Sejumlah taman di luar negeri telah menerapkan aturan menjaga jarak. Caranya, dibuat tanda lingkaran-lingkaran putih berdiameter sekitar 2,5 meter untuk satu kelompok masyarakat yang menikmati taman. Jarak antarlingkaran sekitar 2 meter. Tanda ini memberi batasan kepada warga untuk saling menjaga jarak sembari menikmati ruang terbuka hijau.
Ruang kompak
Penerapan fungsi lahan campuran, atau ruang kompak, juga bisa menjadi alternatif perencanaan kota. Tujuannya, mengurangi mobilitas penduduk yang menjadi salah satu penyebab penularan. Kota yang kompak, menurut Burton (2000), menekankan kepadatan, fungsi campuran, serta intensifikasi.
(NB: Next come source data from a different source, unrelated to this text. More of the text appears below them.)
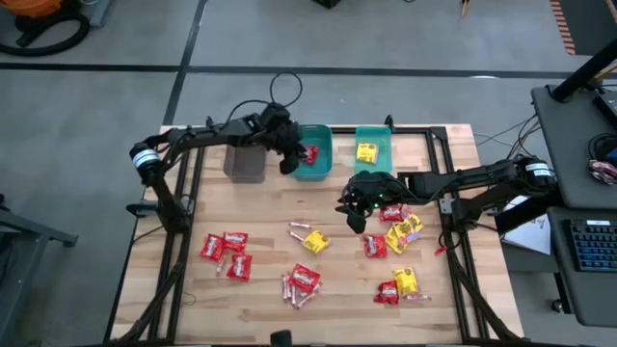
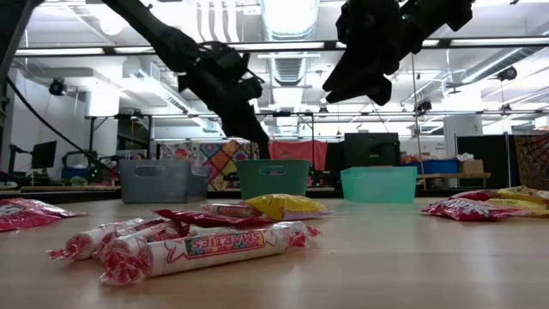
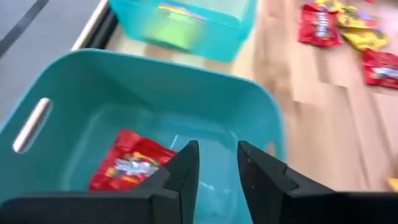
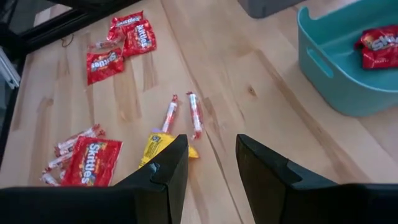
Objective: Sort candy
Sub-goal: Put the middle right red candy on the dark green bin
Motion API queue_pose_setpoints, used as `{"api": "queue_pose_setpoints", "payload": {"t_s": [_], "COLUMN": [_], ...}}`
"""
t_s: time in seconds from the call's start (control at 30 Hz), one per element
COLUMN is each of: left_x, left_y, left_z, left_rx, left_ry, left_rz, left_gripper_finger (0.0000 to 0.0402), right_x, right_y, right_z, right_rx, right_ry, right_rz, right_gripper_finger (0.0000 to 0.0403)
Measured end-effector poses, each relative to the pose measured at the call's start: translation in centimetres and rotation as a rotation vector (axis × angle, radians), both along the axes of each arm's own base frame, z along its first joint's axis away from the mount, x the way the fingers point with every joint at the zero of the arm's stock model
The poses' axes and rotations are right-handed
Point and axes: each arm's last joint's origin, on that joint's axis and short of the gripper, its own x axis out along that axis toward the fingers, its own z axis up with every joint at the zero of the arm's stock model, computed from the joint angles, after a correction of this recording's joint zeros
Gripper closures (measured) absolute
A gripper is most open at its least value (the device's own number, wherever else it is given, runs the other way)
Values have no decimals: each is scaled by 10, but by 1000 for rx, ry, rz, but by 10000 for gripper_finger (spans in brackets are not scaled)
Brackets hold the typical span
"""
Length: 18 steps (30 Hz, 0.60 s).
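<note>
Over the teal bin (image 1: 318,166) my left gripper (image 3: 217,163) hangs open with nothing between its fingers. A red candy packet (image 3: 127,165) lies flat on the bin's floor below it. My right gripper (image 4: 211,155) stands open and empty above the table's middle (image 1: 355,217). Beneath it lie a yellow packet (image 4: 155,145) and two thin stick pieces (image 4: 194,114). More candy is spread over the wooden table: red packets at the left (image 1: 227,253), red packets and sticks in the middle (image 1: 304,281), and yellow and red packets at the right (image 1: 401,231).
A grey bin (image 1: 244,162) stands left of the teal bin. To the teal bin's right, a lighter green bin (image 1: 374,164) holds a yellow packet (image 1: 366,152). All three bins line the table's far edge. A dark frame runs along the table's sides.
</note>
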Motion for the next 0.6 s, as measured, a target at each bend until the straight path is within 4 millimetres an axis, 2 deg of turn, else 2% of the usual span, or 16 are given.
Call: {"api": "queue_pose_setpoints", "payload": {"t_s": [0.13, 0.37, 0.6], "left_x": [-6, -33, -71], "left_y": [-31, -80, -124], "left_z": [12, 25, 21], "left_rx": [27, 39, 9], "left_ry": [-22, -118, -333], "left_rz": [-55, -110, -134], "left_gripper_finger": [334, 352, 353], "right_x": [0, 0, -1], "right_y": [0, 0, 0], "right_z": [0, 0, -2], "right_rx": [33, 95, 50], "right_ry": [-1, 0, 24], "right_rz": [-25, -71, -38], "right_gripper_finger": [275, 275, 275]}}
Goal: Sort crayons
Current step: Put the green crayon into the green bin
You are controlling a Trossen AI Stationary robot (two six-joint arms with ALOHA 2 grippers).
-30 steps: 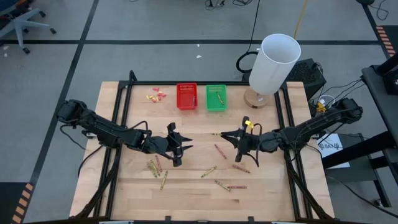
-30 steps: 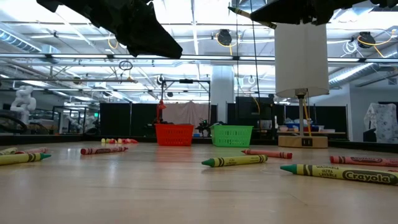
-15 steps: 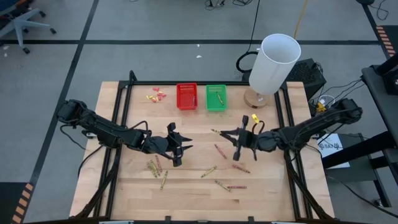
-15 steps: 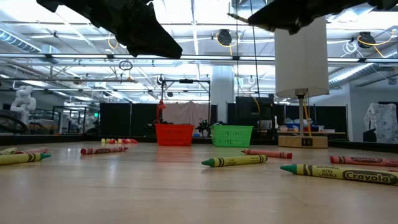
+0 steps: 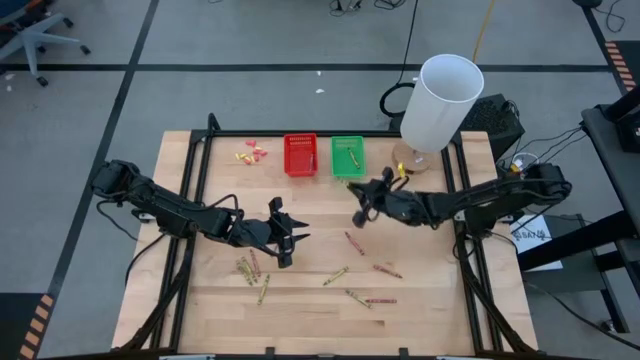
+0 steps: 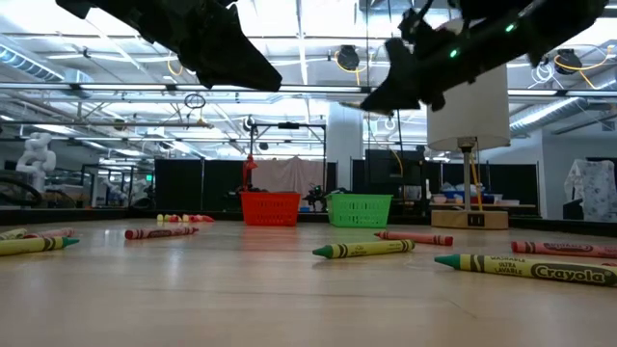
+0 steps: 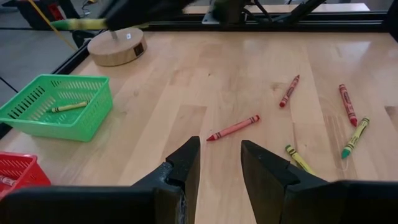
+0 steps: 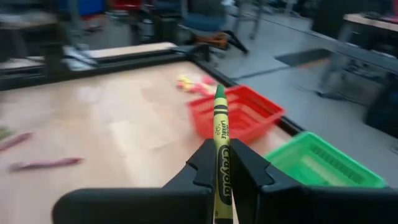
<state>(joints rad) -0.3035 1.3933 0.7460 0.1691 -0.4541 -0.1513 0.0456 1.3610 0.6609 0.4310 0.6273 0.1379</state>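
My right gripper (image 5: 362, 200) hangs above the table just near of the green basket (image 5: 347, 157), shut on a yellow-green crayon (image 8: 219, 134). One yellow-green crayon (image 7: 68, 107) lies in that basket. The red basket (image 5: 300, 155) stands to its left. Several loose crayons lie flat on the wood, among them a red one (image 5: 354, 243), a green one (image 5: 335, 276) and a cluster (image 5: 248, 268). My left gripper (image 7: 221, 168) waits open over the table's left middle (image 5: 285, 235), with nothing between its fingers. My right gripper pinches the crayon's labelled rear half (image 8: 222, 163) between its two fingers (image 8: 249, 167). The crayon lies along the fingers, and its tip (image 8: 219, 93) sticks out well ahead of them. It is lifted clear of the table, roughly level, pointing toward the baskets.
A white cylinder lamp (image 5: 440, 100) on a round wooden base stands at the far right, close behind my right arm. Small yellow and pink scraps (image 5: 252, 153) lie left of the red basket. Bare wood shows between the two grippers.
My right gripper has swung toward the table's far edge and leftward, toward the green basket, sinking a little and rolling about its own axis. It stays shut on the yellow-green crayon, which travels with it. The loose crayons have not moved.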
Namun, konsep kota kompak ini tak serta-merta bisa diterapkan di Indonesia. Penelitian ”Konsep Compact City terhadap Pengembangan Kawasan Perkotaan yang Berkelanjutan” (Gede, 2016) menyebutkan, ada sisi negatif kota kompak, antara lain persoalan kenaikan kepadatan penduduk yang jika tak dikelola akan memicu terbentuknya permukiman tidak layak.
Baca juga : Kota Sehat
Hal lain terkait dengan pertimbangan besaran dan akses kota yang membuat sentralisasi kota menguat. Penduduk akan cenderung berkumpul di pusat kota. Selanjutnya, dikhawatirkan kemacetan tetap terjadi jika di sekitar kawasan fungsi campuran tersebut tak disediakan akses transportasi umum.
Pandemi telah mengubah wajah kota. Kondisi ruang kota yang terbatas membuat kita harus menyesuaikan dan beradaptasi dengan situasi pandemi. Perencanaannya harus mempertimbangkan aspek kota sehat dan tangguh yang berkelanjutan serta perubahan perilaku keruangan masyarakat.